Free Point-wise Anomaly Detection via Fold-bifurcation

Anomaly detection in time series is essential for applications from industrial monitoring to financial risk management. Recent methods --- including forecasting error models, representation learning, augmentation, and weak-label learning --- have achieved strong results for specific anomaly types such as sudden point or gradual collective anomalies. While many prior works report window-level metrics that may mask errors, several recent methods evaluate at the point level as well. Our goal is to use a stricter point-wise protocol to make masking effects explicit. We introduce FOLD (Point-wise Anomaly Detection via fold-bifurcation), a framework that reframes detection as tracking a system’s proximity to a critical transition. FOLD extracts stress signals from a forecasting model and integrates them with a fold-bifurcation inspired ODE to produce the risk state, flagging anomalies once it crosses a threshold calibrated on normal data.
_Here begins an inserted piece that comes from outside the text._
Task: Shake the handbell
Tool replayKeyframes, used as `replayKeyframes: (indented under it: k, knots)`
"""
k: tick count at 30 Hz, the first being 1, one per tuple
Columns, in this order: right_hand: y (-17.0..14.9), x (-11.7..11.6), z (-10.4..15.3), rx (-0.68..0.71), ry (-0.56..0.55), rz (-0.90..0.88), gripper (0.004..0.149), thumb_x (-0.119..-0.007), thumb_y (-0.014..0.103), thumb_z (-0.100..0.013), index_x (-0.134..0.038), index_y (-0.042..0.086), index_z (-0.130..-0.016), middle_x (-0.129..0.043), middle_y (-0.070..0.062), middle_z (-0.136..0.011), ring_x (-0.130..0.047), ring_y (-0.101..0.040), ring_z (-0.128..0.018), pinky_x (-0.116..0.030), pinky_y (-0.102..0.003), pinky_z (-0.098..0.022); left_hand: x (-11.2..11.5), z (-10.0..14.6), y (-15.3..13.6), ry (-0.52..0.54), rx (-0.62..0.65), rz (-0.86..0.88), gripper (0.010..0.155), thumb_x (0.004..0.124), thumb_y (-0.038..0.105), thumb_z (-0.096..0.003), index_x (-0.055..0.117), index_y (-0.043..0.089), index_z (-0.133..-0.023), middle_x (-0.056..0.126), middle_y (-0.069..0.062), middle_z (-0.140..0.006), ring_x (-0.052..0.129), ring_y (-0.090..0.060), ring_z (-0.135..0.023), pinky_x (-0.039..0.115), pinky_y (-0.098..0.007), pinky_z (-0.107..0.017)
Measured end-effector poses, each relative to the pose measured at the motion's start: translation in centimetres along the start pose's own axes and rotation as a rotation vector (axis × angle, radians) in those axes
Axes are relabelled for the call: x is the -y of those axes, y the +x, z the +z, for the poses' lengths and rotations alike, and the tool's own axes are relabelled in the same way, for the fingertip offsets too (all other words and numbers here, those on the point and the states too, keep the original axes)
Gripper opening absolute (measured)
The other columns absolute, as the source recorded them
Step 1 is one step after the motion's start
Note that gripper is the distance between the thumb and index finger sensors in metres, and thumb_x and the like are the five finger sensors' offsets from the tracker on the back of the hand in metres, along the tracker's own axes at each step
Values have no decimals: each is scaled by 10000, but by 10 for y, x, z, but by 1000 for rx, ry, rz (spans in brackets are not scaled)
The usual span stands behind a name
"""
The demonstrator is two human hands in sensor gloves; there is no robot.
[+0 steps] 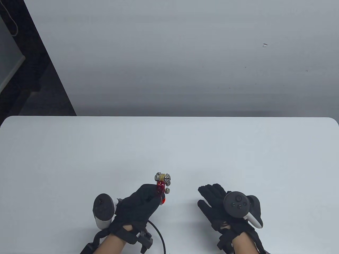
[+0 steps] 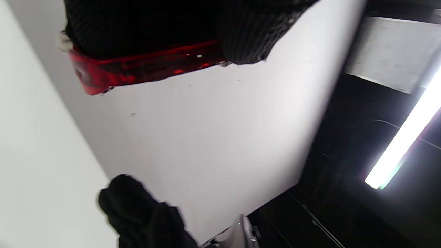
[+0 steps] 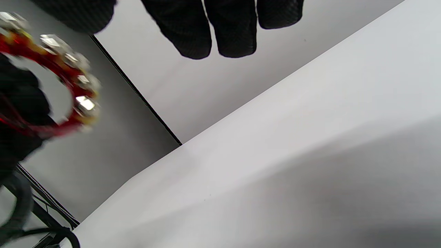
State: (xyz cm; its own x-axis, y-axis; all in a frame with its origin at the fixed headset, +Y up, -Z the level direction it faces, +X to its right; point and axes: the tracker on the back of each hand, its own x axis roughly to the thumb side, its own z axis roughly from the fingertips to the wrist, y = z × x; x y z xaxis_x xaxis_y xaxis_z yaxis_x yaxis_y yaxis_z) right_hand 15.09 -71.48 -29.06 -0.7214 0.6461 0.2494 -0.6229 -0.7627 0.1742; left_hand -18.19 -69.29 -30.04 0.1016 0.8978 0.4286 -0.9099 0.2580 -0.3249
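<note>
Where the table [image 1: 169, 148] nears its front edge, the items run left to right as follows.

Left hand [image 1: 137, 206]: gloved in black, tracker [image 1: 103, 210] strapped behind it, fingers curled tight round the red handle of the handbell [image 1: 162, 186]. In the left wrist view the red handle [image 2: 144, 69] passes under the closed fingers [image 2: 248, 38], one end sticking out past the hand.

Handbell: red curved frame with a cluster of small silver bells [image 1: 164, 178] at its far end, poking up and forward out of the left fist. Whether it is clear of the tabletop cannot be told. In the right wrist view the frame and bells [image 3: 74, 86] show blurred at the left edge.

Right hand [image 1: 219, 206]: near the handbell but apart from it, to its right. Fingers [image 3: 234, 31] stretched out flat and holding nothing, the palm facing down over the table, a tracker [image 1: 238, 205] on its back.
</note>
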Motion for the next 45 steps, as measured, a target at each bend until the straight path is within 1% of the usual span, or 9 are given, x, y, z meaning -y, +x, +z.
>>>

This requires no anomaly labels and no additional detector training, enabling a parameter-free and efficient detection process. By modeling anomalies as stress accumulation toward a tipping point, FOLD naturally aligns with point-wise detection, providing a unifying and interpretable perspective that complements type-specific methods. Experiments on 40 benchmarks against 34 state-of-the-art baselines show that FOLD achieves competitive or superior performance, with particular strength under strict point-wise evaluation.